[[ GIVEN INFORMATION open ]]

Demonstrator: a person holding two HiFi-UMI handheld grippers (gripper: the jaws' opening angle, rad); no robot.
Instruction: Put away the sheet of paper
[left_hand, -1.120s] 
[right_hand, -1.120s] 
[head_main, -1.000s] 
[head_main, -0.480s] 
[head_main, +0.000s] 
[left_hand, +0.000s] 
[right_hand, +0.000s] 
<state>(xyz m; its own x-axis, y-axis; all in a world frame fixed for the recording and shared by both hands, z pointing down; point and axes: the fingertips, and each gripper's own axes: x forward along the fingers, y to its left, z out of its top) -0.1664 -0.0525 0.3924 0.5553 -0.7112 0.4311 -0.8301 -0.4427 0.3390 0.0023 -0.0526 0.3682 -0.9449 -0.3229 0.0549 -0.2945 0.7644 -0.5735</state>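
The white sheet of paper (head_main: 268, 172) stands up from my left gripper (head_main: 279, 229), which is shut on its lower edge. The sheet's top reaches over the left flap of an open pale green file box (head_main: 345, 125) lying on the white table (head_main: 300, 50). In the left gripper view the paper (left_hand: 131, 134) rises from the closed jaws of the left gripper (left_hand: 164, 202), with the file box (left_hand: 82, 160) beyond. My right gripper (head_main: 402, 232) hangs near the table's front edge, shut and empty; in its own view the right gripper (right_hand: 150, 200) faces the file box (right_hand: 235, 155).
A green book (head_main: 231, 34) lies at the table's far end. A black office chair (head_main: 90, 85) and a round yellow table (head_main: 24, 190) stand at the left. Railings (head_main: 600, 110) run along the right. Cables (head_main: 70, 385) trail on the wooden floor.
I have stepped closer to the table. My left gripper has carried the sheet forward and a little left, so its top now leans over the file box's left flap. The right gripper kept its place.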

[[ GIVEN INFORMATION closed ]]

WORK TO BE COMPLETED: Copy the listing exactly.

EXERCISE RESULT:
Demonstrator: a person holding two HiFi-UMI handheld grippers (gripper: the jaws' opening angle, rad); no robot.
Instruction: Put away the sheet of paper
[left_hand, -1.120s] 
[right_hand, -1.120s] 
[head_main, -1.000s] 
[head_main, -0.480s] 
[head_main, +0.000s] 
[left_hand, +0.000s] 
[right_hand, +0.000s] 
<state>(xyz m; its own x-axis, y-axis; all in a world frame fixed for the recording and shared by both hands, z pointing down; point and axes: the fingertips, and each gripper's own axes: x forward along the fingers, y to its left, z out of its top) -0.1664 -0.0525 0.3924 0.5553 -0.7112 0.4311 -0.8301 -0.4427 0.3390 0.0023 -0.0526 0.3682 -0.9449 -0.3229 0.0549 -0.2945 0.7644 -0.5735</state>
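The white sheet of paper (head_main: 268, 172) stands up from my left gripper (head_main: 279, 229), which is shut on its lower edge. The sheet's top reaches over the left flap of an open pale green file box (head_main: 345, 125) lying on the white table (head_main: 300, 50). In the left gripper view the paper (left_hand: 131, 134) rises from the closed jaws of the left gripper (left_hand: 164, 202), with the file box (left_hand: 82, 160) beyond. My right gripper (head_main: 402, 232) hangs near the table's front edge, shut and empty; in its own view the right gripper (right_hand: 150, 200) faces the file box (right_hand: 235, 155).
A green book (head_main: 231, 34) lies at the table's far end. A black office chair (head_main: 90, 85) and a round yellow table (head_main: 24, 190) stand at the left. Railings (head_main: 600, 110) run along the right. Cables (head_main: 70, 385) trail on the wooden floor.
I have stepped closer to the table. My left gripper has carried the sheet forward and a little left, so its top now leans over the file box's left flap. The right gripper kept its place.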

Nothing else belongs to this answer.